- Historic Sites
The Island In The Bay
Staten Island still has muskrats, wild plums, and seventeenth-century houses. But wait— modern improvements are on the way!
August 1966 | Volume 17, Issue 5
During the Civil War, southern planters sent their wives and children to the Island for safekeeping. Nobody bothered them; one house even displayed a Confederate flag. Yet Richmond County was the home of such well-known antislavery crusaders as George William Curds, editor of Harper’s Weekly and a man with many acquaintances among New England’s Transcendentalists. In fact, Judge William Emerson, Ralph Waldo’s older brother, also lived on Staten Island, and this brought Henry Thoreau there in 1843 to tutor the Judge’s children. He was much excited by the swarms of locusts and by the Island’s tulip trees, a species he had not seen before. The whole island was like a garden, said Thoreau, and he liked to watch “ships afar going about their business,” as Islanders still do today. On a bright Sunday morning, listening to a minister, he thought that “the fine prospect over the Bay and Narrows preached louder than he.”
The last half of the nineteenth century was the Golden Age, in which New York society crossed the bay to spend the summer in cottages and grand, manycolumned hotels. For a while, the swells even had their own luxuriously furnished ferryboat, which had eventually to be abandoned because ordinary commuters insisted on climbing aboard. The Island drew inter- national society, too. In 1850, Sir Edward Cunard, American manager of the steamship line his father had started ten years before, built an estate on a hilltop from which he could watch the Cunarders come and go. The most famous governess of the century, Anna Leonowens, arrived to open a school for small children. There she also wrote her popular book about her amazing experiences with her former employer, the King of Siam. Jenny Lind was a guest in the wintertime, when some of the hotels stayed open for ice skating and gay sleighing parties. When a snowstorm stopped the ferries and kept her from a concert engagement on Manhattan, she sang anyway, in the railroad station, for the crowd of Islanders who had planned to accompany her to Castle Garden.

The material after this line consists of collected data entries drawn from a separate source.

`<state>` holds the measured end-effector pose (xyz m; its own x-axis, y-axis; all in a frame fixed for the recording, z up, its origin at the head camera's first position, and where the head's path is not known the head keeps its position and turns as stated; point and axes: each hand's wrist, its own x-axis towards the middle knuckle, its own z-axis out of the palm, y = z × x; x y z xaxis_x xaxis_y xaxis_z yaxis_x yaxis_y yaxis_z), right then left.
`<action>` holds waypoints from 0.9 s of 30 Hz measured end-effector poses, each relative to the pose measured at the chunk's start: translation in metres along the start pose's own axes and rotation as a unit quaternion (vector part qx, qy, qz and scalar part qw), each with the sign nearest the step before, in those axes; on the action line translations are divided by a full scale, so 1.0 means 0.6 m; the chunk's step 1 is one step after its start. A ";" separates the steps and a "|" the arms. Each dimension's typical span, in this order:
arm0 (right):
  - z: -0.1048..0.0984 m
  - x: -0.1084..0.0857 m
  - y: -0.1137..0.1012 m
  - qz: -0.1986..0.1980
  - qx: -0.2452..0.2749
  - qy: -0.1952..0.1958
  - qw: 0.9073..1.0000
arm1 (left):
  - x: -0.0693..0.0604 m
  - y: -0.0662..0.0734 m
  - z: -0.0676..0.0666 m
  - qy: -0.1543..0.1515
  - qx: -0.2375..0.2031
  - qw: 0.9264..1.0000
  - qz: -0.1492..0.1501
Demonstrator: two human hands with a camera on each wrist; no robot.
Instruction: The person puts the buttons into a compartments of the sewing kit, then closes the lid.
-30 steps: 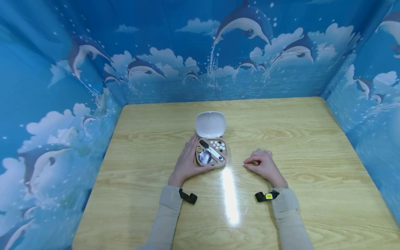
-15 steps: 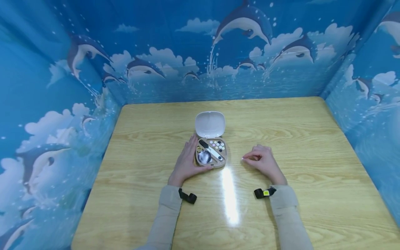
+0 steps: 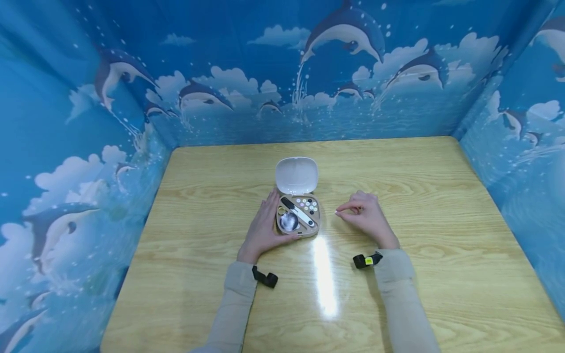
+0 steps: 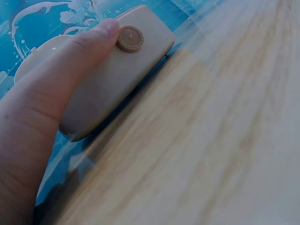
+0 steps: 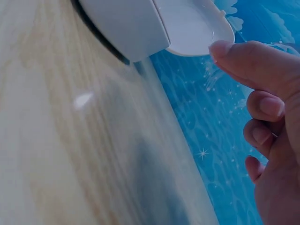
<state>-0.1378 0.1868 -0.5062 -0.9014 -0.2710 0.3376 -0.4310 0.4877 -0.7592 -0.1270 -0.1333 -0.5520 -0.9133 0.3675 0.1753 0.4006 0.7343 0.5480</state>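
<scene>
An open sewing kit box (image 3: 319, 226) stands in the middle of the table, its white lid (image 3: 297, 175) tipped up at the back. Inside lie a dark-and-white tool (image 3: 300, 214), a shiny round piece (image 3: 289, 221), a gold ring-like piece (image 3: 281, 211) and several small buttons (image 3: 307, 202). My left hand (image 3: 262, 230) holds the box, fingers along its left side and thumb on its front beside the round button-shaped catch (image 4: 131, 38). To the right of the box, my right hand (image 3: 365, 215) pinches a tiny white piece (image 3: 337, 212), too small to identify; the right wrist view hides it.
The wooden table (image 3: 212, 186) carries a bright light streak in front of the box. A blue dolphin-print curtain (image 3: 247, 117) stands along the table's back and sides. Each wrist wears a black camera (image 3: 359, 261).
My right hand has moved left and away from me, nearer the box, with the tiny white piece still pinched. The left hand and the box have stayed in place.
</scene>
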 end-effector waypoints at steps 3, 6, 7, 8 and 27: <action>0.005 0.012 -0.005 -0.011 0.003 -0.003 1.000 | 0.000 0.000 -0.001 0.001 -0.003 1.000 -0.001; 0.013 0.023 -0.011 -0.020 0.010 -0.007 1.000 | 0.000 -0.001 -0.003 0.002 -0.002 1.000 0.000; 0.015 0.026 -0.013 -0.026 0.011 -0.008 1.000 | 0.000 0.000 -0.003 0.002 -0.002 1.000 0.000; 0.018 0.029 -0.014 -0.029 0.012 -0.009 0.999 | 0.000 -0.001 -0.003 0.002 -0.001 1.000 0.000; 0.048 0.070 -0.046 -0.022 -0.087 -0.137 0.986 | 0.001 0.001 -0.001 0.001 0.000 1.000 -0.001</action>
<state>-0.1625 0.1381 -0.4873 -0.8469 -0.4981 0.1864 -0.4913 0.5986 -0.6327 -0.1272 -0.1329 -0.5512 -0.9142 0.3652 0.1755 0.3990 0.7356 0.5475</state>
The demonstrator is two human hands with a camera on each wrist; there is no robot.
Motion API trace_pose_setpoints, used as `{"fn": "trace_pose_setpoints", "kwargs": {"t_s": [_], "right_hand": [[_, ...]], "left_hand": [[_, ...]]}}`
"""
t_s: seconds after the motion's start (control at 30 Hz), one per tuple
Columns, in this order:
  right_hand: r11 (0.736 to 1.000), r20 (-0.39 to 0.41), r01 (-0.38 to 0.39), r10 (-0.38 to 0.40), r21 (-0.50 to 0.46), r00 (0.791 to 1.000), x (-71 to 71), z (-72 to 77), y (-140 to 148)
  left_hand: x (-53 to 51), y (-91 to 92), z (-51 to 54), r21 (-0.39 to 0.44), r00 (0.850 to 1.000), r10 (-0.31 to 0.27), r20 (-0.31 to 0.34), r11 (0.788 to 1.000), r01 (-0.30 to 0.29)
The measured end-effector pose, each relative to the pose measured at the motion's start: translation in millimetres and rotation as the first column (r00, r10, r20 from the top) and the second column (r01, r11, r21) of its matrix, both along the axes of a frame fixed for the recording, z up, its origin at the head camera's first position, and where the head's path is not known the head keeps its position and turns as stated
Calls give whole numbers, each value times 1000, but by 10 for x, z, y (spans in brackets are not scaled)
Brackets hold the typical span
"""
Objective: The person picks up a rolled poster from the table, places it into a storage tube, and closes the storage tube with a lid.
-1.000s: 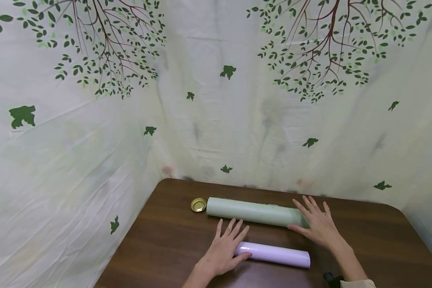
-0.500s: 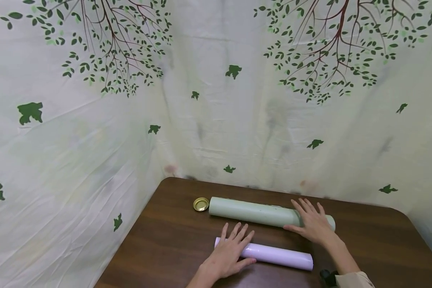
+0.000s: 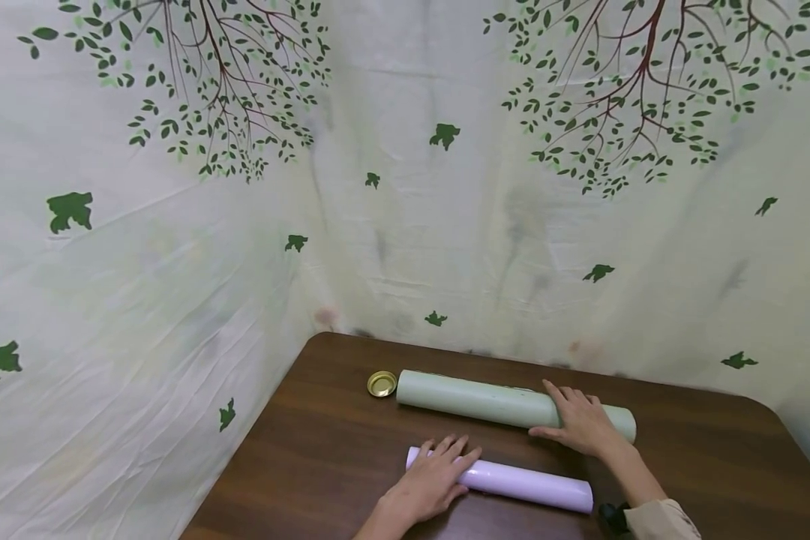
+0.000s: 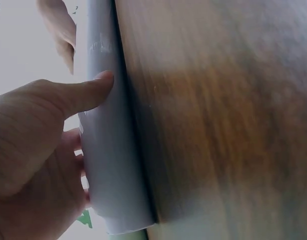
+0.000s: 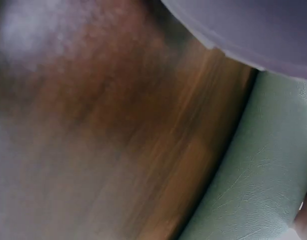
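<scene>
- L hand (image 3: 432,480): curled round purple roll (image 3: 526,484) nr its L end, on table (image 3: 324,442)
- R hand (image 3: 583,426): curled over green roll (image 3: 472,395) twd R end, behind purple roll
- Gold lid (image 3: 382,384): beside green roll's L end

The green roll (image 3: 472,395) has passing room in front, up to the purple roll (image 3: 529,484); a gold dish (image 3: 382,384) obstructs its left end, the right hand (image 3: 578,421) its right half.
</scene>
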State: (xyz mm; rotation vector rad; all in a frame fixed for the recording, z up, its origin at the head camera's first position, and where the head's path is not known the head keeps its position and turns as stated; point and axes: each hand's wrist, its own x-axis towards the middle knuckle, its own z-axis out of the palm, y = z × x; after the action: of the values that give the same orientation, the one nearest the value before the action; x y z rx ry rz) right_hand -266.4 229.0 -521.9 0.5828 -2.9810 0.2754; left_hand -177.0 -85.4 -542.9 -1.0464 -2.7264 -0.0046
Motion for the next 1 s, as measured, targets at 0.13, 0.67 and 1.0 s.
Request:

In the winter of 1874, Miss Mary E. Outerbridge, of the Island family for which Outerbridge Crossing is named, saw a new game being played in Bermuda. She brought back to her own island a net, rackets, and balls, obtained from British regimental officers, and probably a diagram, too, for next summer she laid out the first American tennis courts at the Staten Island Cricket and Baseball Club. “Long nets, like seines,” said the fascinated New York Times . In 1880, the first national tennis tournament was held here, and in subsequent years the Misses Grace and Ellen Roosevelt, first cousins of F. D. R., took the doubles titles. The club cricket team in those days played international matches. The Island’s bicycle club produced a national champion. There were yacht clubs and canoe clubs, fox hunts, picnics, croquet, and house parties—a gay, well-ordered existence.
It might all have been forgotten, had it not been for a remarkable woman who made a record of it all. She was Alice Austen, who grew up in her family’s eighteenth-century manor house, Clear Comfort, overlooking the Narrows. She was born the year after the Civil War. When she was ten years old, an uncle gave her one of the cumbersome cameras of the time, with tripod, and before long he was taking lessons from his niece, for Alice was a born photographer. She grew into an attractive girl, and witty, but she never married. Her camera may have been partly to blame: the boys groaned at her approach, realizing that they would have to carry her heavy equipment or pose at length for her perfectionist’s art. She photographed everything—the immigrants arriving to work in the new factories, three-masted schooners and great liners, lawn parties, street scenes, and high-jinks at the rectory. The Austens were not in need of money. It never occurred to her to sell or publish her pictures. Yet she took them—some 7,000, on glass plates—with a sense of urgency, as if she keenly realized that this charming, civilized, happy life might not last forever.
It ended abruptly, for Miss Austen, after the stockmarket crash of 1929. With a friend, she tried to operate a restaurant at Clear Comfort, but she was too hospitable by nature, and second helpings devoured her profits. After the house was sold, she went eventually, crippled and in a wheelchair, to the Staten Island poorhouse, and here, when she was eighty-five, she and her pictures were discovered. Their publication at least made it possible for her to end her days in peace.
But the Staten Island that she photographed had already disappeared.
Even during the Golden Age, the Island was beginning to fall a victim to what nowadays is known as urban sprawl. Beyond the railroad line, stagecoaches served such new industrial centers as Linoleumville. Gaslights were installed after the Civil War, not without some objections. Two old ladies were deeply upset when the gas company proposed erecting a gas tank on their land. “How about it if it looks like a church?” the company suggested. The ladies had no objection to a church. Part of the dummy church, with its pious stained-glass windows, still conceals the impious gas apparatus.